Tensor.cuda() takes ~2 seconds

Hello there!

I am using captum to run some explanations of my model (vgg16). When using occlusion and setting pertubations_per_eval=100 (allows to run 100 forward passes simultaneously), it needs ~23GB of GPU. In the next (and every subsequent) iteration of my loop, calling tensor.cuda() on input takes ~2 seconds. Is it because of the GPU context switching? Is there something I can do about it?

I am using batch_size=1 and the GPU has ~46GB.

I am happy to provide any code samples, if needed.

Thanks!

How are you measuring the time?
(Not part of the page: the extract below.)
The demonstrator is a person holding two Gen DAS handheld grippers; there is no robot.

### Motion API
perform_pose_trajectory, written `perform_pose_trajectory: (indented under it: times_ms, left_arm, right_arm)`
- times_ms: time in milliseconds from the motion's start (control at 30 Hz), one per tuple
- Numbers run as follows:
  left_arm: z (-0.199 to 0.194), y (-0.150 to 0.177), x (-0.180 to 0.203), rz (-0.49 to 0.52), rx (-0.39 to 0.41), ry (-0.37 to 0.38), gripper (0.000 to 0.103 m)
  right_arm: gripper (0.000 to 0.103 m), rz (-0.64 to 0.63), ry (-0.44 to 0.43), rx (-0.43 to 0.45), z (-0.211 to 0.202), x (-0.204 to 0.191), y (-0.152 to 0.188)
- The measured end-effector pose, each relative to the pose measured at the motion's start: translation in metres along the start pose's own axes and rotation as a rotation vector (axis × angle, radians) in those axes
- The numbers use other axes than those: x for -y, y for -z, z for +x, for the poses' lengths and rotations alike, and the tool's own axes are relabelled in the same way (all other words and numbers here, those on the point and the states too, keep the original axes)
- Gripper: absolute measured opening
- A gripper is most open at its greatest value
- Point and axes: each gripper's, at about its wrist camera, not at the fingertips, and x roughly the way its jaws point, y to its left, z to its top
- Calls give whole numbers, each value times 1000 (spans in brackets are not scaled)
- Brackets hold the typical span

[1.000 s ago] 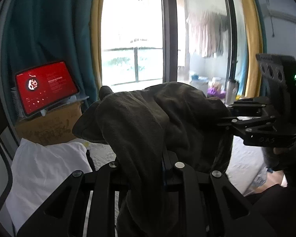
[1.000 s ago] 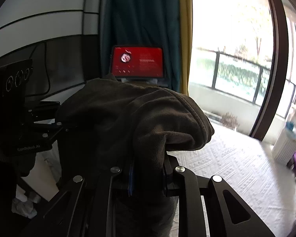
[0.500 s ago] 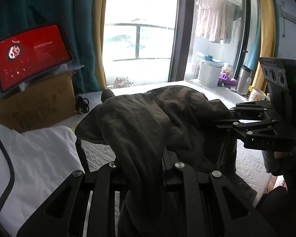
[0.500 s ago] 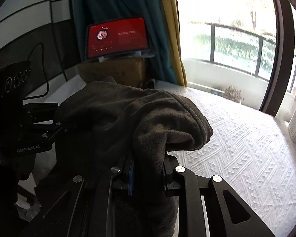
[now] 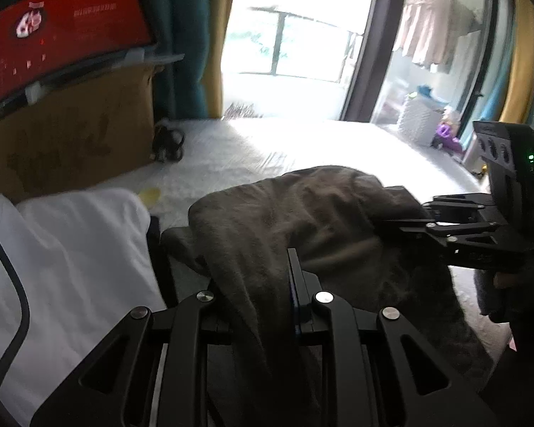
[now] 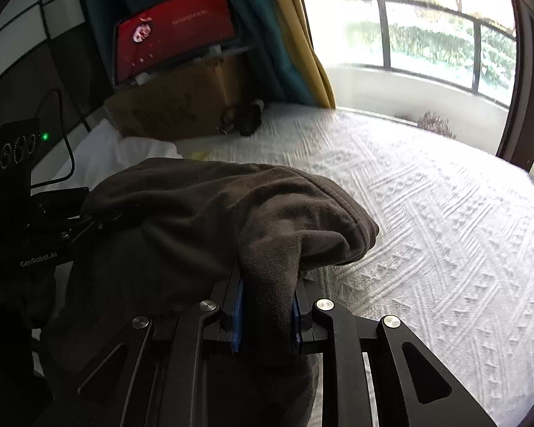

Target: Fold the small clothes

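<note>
Sunlit white textured bedspread [image 6: 427,220] stretches toward a balcony window [image 6: 427,35], a red-screened tablet [image 6: 174,42] propped on a cardboard box [image 6: 181,103]. Above it, the left gripper [image 5: 263,302] and right gripper [image 6: 267,313] each pinch a dark grey-brown fleece garment [image 6: 213,213].

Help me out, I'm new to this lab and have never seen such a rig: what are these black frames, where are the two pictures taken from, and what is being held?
No robot here: a person carries two handheld grippers, each with a camera looking along its fingers. One picture is from the left gripper, the other from the right gripper; each also shows its partner from the side. Both are shut on one dark brown garment, slung between them above a bed with a white textured cover. A white pillow, a cardboard box and a red-screened tablet sit behind.
</note>
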Motion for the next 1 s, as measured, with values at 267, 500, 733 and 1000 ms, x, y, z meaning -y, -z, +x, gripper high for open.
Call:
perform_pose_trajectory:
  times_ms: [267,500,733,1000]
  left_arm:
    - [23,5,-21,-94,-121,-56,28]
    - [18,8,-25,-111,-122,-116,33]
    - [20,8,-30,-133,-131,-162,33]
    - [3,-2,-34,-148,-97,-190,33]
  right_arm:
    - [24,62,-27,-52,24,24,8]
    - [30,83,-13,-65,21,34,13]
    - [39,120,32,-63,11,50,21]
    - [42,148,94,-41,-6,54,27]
To properly profile the GPU execution time you would need to synchronize the GPU. Otherwise ops might be accumulating runtimes.

Hey!

Initially I was just printing the time difference of the two calls, I did not realize that the call is not blocking, if the computation happens on GPU. I looked it up, and this should do the job:

for t, _, _ in dataloader:
    c = time.time()
    t = t.cuda()
    torch.cuda.synchronize()
    print(time.time() - c)
    a = time.time()
    occ.attribute(tensor, ..., pertubations_per_eval=100)
    torch.cuda.synchronize()
    print(time.time() - a)
    ...

Now the values I am getting are:
t.cuda → 0.000 seconds - As expected, since it is one (3, 512, 512) tensor
occ.attribute → ~1.98 seconds - Here comes my confusion, I would expect setting the value to 100 (instead of original 1, where it took ~2.25 seconds) would make it run much faster, but it did not.

Therefore I am curious whether the lack of speed-up is something related to the GPU having to free and allocate a lot of memory, or something happening in Captum (maybe generating the occlusion patches, haven’t looked into it yet).

PyTorch caches the memory and does not repeatedly allocate and free it as it would result in a terrible performance. I’m not familiar enough with Captum and don’t know what this method does, but you could profile it’s internals.